_TO DO_:
Your task is to give the listing below back word for word, pictures excluded.
:::::
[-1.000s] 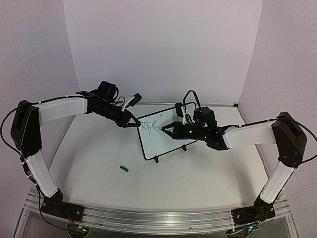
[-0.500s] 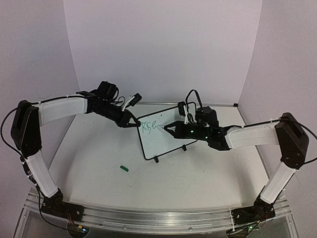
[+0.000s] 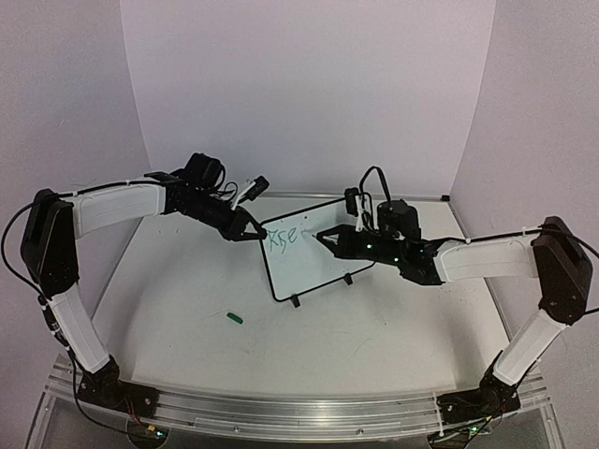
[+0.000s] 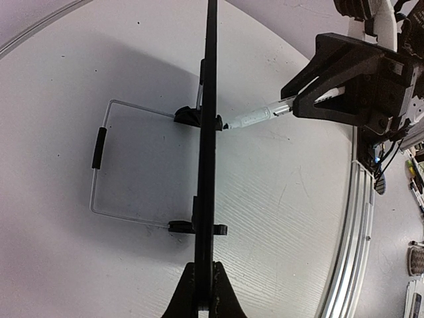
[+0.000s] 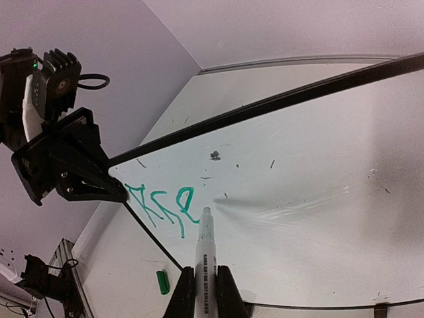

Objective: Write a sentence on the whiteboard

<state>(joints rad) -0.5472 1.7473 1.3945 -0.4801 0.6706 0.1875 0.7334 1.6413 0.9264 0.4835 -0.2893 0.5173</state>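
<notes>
The whiteboard [image 3: 323, 271] stands tilted on the table, seen edge-on in the left wrist view [image 4: 211, 99]. My left gripper [image 3: 253, 231] is shut on its upper left corner, and its fingers [image 4: 225, 295] clamp the black frame. The sentence [image 3: 282, 238] is a few green letters at the board's top left, also in the right wrist view [image 5: 162, 204]. My right gripper [image 3: 329, 239] is shut on a white marker [image 5: 205, 248]. The marker's tip [image 4: 226, 125] is at the board's face, just right of the last letter.
A green marker cap [image 3: 234, 318] lies on the table in front of the board's left side, also in the right wrist view [image 5: 162, 281]. The board's wire stand [image 4: 98, 147] sticks out behind it. Two black feet [image 3: 295, 301] rest on the table.
My right gripper has moved right along the board with the marker, and the tip now sits past the last green letter. The left gripper and board have not moved.
</notes>
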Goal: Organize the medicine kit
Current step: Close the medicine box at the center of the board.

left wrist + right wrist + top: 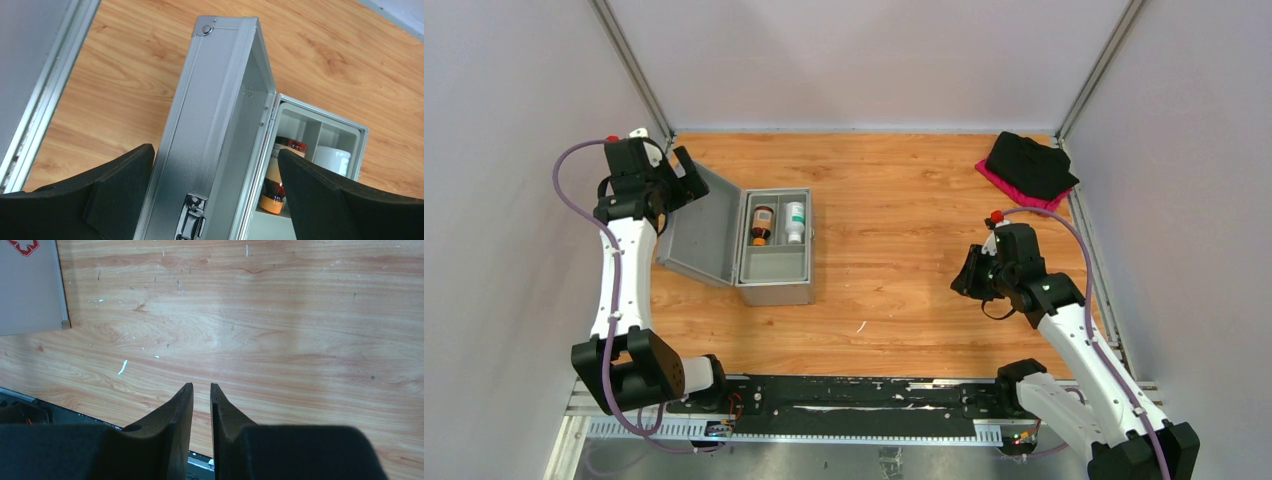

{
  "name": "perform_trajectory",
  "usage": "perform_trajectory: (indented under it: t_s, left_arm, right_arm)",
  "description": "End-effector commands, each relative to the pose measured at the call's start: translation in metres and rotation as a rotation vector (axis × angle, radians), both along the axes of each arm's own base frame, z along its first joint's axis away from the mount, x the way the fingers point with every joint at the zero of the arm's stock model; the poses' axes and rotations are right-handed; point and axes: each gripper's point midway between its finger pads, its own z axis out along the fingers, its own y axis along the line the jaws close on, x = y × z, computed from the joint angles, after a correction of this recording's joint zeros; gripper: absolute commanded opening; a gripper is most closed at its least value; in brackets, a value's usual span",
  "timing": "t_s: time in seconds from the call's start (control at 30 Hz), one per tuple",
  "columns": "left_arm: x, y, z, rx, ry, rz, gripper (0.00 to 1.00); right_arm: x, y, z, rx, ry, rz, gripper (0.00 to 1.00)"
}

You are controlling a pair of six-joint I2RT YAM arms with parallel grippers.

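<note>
here one medicine kit holds two bottles.

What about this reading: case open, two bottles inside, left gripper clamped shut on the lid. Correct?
No: the left gripper is not clamped. The left wrist view shows its jaws wide open, one either side of the lid. The case is open, holding a brown bottle and a white bottle.

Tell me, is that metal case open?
Open. The medicine kit has its lid swung back, showing an amber bottle and a white bottle inside.
</note>
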Motion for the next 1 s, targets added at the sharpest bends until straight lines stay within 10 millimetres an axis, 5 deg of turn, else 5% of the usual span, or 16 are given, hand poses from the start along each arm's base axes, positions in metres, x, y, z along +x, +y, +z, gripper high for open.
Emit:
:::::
_RESPONSE TO THE TASK_:
[-1.000s] 
[-0.500s] 
[+0.000s] 
[+0.000s] 
[+0.000s] 

Objective: Write a sentence on the whiteboard

<state>(joints rad) -0.5472 1.7473 1.3945 -0.4801 0.6706 0.1875 0.7334 1.6413 0.9264 0.4835 -0.2893 0.5173</state>
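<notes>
The whiteboard [image 3: 323, 271] stands tilted on the table, seen edge-on in the left wrist view [image 4: 211, 99]. My left gripper [image 3: 253, 231] is shut on its upper left corner, and its fingers [image 4: 225, 295] clamp the black frame. The sentence [image 3: 282, 238] is a few green letters at the board's top left, also in the right wrist view [image 5: 162, 204]. My right gripper [image 3: 329, 239] is shut on a white marker [image 5: 205, 248]. The marker's tip [image 4: 226, 125] is at the board's face, just right of the last letter.
A green marker cap [image 3: 234, 318] lies on the table in front of the board's left side, also in the right wrist view [image 5: 162, 281]. The board's wire stand [image 4: 98, 147] sticks out behind it. Two black feet [image 3: 295, 301] rest on the table.
My right gripper has moved right along the board with the marker, and the tip now sits past the last green letter. The left gripper and board have not moved.
</notes>
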Goal: Organize the medicine kit
Current step: Close the medicine box at the center of the board.

left wrist + right wrist + top: 

{
  "name": "perform_trajectory",
  "usage": "perform_trajectory: (indented under it: t_s, left_arm, right_arm)",
  "description": "End-effector commands, each relative to the pose measured at the call's start: translation in metres and rotation as a rotation vector (axis × angle, radians), both along the axes of each arm's own base frame, z along its first joint's axis away from the mount, x the way the fingers point with every joint at the zero of the arm's stock model; the poses' axes and rotations are right-handed; point and axes: each gripper's point midway between its finger pads, its own z axis out along the fingers, its own y axis along the line the jaws close on, x = y × z, computed from the joint angles, after a correction of this recording's joint zeros; gripper: absolute commanded opening; a gripper is most closed at its least value; in brackets, a value's usual span",
  "timing": "t_s: time in seconds from the call's start (control at 30 Hz), one per tuple",
  "columns": "left_arm: x, y, z, rx, ry, rz, gripper (0.00 to 1.00); right_arm: x, y, z, rx, ry, rz, gripper (0.00 to 1.00)"
}

You are controlling a pair of six-joint I2RT YAM arms with parallel grippers.

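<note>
here one medicine kit holds two bottles.

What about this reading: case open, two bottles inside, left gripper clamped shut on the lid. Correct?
No: the left gripper is not clamped. The left wrist view shows its jaws wide open, one either side of the lid. The case is open, holding a brown bottle and a white bottle.

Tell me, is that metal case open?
Open. The medicine kit has its lid swung back, showing an amber bottle and a white bottle inside.
</note>
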Motion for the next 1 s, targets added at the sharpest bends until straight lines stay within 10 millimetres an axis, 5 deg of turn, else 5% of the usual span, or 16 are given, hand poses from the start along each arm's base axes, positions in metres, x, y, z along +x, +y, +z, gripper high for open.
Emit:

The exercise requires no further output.